* Exercise description *
From the data below, repeat exactly the lines from the line with "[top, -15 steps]" to the line with "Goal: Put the", both included.

* Supplied data *
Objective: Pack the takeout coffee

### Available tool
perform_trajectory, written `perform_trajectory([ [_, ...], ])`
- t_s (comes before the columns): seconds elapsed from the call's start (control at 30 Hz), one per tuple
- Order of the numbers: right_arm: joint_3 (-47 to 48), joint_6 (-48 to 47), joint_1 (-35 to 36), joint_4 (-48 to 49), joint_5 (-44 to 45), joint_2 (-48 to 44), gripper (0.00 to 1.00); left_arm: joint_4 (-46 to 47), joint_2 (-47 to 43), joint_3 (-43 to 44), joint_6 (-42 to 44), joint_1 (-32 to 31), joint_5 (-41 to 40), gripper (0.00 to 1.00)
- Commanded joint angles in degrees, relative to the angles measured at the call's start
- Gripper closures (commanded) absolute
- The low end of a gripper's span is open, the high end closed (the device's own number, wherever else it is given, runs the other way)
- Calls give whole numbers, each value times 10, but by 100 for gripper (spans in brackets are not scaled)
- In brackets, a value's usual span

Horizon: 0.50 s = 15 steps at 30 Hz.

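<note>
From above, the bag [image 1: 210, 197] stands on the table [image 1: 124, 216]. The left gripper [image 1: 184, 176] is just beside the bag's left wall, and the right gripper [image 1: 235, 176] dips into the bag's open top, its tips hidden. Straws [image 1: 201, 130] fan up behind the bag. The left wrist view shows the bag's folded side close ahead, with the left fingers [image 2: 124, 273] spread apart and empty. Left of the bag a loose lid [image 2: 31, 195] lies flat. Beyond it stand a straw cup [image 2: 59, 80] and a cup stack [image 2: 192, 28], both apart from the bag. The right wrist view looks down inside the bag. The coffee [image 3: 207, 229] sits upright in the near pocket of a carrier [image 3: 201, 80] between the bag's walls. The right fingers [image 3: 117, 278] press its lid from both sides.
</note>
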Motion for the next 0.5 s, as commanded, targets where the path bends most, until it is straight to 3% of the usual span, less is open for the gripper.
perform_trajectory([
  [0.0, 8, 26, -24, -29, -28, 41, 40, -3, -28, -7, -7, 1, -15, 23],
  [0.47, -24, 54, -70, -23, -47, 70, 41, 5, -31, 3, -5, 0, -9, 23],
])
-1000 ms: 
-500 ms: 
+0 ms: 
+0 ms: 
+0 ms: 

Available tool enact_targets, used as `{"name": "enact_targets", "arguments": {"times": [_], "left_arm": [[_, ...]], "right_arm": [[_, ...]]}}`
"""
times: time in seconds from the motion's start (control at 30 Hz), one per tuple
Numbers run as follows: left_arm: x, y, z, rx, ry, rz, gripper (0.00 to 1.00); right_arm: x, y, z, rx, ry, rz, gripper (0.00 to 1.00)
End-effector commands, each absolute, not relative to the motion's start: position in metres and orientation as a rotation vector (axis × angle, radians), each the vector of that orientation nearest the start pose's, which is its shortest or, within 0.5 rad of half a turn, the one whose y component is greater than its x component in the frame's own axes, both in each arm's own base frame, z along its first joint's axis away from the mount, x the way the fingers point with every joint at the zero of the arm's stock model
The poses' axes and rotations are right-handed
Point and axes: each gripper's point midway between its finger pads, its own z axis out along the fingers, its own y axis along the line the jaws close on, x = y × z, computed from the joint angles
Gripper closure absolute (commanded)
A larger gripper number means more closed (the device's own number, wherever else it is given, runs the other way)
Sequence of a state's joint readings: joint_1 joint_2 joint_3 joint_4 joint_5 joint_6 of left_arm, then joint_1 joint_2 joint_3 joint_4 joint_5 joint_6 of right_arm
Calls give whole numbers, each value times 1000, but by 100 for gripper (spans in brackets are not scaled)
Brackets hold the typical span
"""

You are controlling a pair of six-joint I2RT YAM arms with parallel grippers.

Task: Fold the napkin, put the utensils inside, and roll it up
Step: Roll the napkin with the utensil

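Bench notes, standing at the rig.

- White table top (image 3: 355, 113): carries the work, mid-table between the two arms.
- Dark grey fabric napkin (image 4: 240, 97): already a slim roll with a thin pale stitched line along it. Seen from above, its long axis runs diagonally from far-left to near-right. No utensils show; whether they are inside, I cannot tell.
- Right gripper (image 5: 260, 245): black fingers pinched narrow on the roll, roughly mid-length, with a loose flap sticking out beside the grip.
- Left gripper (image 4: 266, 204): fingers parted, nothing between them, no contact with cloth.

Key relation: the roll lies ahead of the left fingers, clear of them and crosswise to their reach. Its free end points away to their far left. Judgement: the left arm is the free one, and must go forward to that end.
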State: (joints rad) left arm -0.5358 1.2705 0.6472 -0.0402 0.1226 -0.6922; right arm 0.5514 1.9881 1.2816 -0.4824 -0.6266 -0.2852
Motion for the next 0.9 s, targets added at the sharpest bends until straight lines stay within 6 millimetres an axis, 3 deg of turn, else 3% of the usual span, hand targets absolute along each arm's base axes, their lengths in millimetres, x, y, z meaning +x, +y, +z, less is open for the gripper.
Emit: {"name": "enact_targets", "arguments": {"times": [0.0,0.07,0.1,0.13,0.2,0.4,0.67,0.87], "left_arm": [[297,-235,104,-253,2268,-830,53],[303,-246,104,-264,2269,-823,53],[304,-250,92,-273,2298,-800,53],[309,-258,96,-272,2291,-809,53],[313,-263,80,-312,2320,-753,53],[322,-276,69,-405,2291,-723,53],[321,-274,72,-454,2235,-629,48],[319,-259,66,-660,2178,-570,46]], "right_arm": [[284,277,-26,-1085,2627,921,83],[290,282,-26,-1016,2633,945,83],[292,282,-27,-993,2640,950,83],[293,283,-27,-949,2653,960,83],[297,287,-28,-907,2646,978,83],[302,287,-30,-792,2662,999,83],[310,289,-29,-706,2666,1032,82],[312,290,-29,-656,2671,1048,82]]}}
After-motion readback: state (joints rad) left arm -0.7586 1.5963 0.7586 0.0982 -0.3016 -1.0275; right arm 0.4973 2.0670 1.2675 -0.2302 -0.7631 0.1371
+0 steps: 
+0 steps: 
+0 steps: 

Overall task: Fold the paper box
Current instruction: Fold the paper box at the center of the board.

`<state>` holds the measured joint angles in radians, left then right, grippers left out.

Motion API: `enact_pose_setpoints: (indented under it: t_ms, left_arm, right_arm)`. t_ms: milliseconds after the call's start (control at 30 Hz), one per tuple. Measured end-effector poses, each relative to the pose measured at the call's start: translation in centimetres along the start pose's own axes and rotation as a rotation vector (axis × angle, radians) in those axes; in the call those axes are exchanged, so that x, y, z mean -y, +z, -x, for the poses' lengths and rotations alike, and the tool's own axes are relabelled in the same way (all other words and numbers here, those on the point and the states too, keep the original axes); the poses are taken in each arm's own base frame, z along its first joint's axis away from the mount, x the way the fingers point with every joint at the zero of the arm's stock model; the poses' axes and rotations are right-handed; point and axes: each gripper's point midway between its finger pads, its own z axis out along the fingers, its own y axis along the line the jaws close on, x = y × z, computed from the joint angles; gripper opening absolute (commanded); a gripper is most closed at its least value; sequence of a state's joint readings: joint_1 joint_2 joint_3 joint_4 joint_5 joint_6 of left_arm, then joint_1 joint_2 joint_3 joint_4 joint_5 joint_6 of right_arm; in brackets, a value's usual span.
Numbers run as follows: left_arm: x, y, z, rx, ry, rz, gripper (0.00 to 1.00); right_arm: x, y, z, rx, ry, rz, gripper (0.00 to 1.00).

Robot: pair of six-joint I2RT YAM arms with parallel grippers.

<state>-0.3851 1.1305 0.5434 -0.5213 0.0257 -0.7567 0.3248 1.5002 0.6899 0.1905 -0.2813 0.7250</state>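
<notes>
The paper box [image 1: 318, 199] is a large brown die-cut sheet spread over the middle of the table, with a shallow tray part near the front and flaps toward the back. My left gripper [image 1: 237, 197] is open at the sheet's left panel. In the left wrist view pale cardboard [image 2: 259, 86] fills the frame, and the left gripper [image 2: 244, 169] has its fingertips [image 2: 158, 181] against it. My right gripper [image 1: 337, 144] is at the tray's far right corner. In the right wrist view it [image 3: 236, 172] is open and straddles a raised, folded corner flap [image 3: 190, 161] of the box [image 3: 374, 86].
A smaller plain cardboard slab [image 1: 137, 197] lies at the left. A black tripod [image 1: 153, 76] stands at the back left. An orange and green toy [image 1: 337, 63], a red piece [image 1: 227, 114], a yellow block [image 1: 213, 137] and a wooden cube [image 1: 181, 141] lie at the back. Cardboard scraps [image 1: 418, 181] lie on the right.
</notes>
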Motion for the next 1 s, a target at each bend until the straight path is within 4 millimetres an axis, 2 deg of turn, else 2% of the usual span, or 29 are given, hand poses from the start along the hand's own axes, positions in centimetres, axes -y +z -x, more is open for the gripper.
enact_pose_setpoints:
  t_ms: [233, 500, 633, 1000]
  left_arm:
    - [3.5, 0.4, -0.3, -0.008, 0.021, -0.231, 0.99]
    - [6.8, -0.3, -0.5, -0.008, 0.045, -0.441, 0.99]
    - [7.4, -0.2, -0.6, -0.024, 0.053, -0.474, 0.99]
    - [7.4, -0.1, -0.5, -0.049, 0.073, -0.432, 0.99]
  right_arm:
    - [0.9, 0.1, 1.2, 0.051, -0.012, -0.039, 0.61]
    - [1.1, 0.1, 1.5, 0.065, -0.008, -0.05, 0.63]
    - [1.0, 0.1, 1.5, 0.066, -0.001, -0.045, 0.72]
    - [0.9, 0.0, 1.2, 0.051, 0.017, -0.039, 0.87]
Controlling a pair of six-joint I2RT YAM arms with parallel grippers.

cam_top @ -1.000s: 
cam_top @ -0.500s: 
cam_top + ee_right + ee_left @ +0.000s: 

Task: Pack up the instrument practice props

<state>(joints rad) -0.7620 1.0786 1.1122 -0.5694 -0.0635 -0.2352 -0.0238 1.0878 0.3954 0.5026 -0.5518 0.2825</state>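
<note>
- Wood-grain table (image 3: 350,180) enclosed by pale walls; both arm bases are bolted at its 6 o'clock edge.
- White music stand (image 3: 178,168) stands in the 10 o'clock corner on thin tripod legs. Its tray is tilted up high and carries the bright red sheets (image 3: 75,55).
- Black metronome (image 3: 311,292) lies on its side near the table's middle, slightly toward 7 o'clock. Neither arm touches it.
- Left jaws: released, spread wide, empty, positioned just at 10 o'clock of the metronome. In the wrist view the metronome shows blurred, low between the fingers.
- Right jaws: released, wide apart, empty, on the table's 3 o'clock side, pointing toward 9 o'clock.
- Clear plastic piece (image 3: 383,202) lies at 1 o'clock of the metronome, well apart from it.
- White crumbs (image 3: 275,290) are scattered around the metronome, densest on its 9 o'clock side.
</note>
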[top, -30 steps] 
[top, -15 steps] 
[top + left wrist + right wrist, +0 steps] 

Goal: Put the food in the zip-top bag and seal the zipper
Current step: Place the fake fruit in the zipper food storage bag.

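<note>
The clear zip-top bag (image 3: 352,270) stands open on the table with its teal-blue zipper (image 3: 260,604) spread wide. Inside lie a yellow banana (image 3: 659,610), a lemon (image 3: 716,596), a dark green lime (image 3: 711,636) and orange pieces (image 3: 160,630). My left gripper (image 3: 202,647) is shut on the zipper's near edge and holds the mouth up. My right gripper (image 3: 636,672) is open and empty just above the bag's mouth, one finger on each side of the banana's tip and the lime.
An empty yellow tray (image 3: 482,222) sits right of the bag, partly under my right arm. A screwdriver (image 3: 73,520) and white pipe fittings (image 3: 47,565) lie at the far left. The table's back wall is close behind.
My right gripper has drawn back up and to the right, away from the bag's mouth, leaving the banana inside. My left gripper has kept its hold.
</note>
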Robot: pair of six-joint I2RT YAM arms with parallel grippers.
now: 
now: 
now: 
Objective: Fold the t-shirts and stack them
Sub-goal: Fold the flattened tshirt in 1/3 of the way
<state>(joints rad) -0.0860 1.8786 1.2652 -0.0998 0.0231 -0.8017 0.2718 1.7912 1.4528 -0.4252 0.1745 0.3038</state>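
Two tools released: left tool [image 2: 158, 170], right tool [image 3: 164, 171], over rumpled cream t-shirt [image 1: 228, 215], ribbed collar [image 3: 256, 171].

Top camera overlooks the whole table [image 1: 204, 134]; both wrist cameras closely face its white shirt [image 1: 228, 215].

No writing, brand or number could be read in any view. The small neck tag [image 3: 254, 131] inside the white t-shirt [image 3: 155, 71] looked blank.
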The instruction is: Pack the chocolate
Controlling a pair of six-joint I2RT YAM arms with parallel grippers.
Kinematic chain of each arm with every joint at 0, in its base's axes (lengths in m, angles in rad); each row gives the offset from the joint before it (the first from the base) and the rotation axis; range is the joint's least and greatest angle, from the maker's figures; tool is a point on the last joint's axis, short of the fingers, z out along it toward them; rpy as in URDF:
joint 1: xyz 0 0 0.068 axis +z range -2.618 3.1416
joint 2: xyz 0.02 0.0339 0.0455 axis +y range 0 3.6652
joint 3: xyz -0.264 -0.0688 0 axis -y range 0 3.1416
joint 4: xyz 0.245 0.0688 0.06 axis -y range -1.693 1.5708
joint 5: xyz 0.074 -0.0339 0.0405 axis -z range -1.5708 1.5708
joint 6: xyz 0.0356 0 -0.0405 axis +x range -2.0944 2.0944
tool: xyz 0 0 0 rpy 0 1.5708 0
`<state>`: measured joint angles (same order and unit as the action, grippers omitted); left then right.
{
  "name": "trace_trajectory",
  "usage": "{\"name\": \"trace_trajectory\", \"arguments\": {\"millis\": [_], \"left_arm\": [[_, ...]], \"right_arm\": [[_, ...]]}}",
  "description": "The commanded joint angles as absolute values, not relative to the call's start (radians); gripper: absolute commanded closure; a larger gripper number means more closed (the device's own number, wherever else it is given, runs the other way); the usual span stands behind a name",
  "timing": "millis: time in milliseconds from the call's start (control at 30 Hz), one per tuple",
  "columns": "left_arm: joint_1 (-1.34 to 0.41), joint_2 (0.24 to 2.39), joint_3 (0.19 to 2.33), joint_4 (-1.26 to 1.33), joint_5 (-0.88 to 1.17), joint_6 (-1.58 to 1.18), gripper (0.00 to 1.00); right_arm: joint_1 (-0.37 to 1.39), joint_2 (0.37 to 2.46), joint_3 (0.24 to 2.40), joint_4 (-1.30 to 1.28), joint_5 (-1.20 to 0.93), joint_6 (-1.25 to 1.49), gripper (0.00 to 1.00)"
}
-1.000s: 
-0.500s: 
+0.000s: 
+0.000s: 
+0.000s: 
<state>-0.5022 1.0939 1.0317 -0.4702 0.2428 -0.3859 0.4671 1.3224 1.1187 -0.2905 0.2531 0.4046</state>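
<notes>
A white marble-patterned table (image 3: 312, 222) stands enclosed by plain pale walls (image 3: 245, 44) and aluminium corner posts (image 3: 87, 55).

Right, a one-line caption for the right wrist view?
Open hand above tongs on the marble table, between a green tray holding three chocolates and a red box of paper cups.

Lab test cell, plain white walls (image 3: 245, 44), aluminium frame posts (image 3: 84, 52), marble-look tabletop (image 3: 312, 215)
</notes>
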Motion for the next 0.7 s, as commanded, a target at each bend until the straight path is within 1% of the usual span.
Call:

* Expected output *
[top, -15 steps] 
[top + left wrist + right wrist, +0 steps] 

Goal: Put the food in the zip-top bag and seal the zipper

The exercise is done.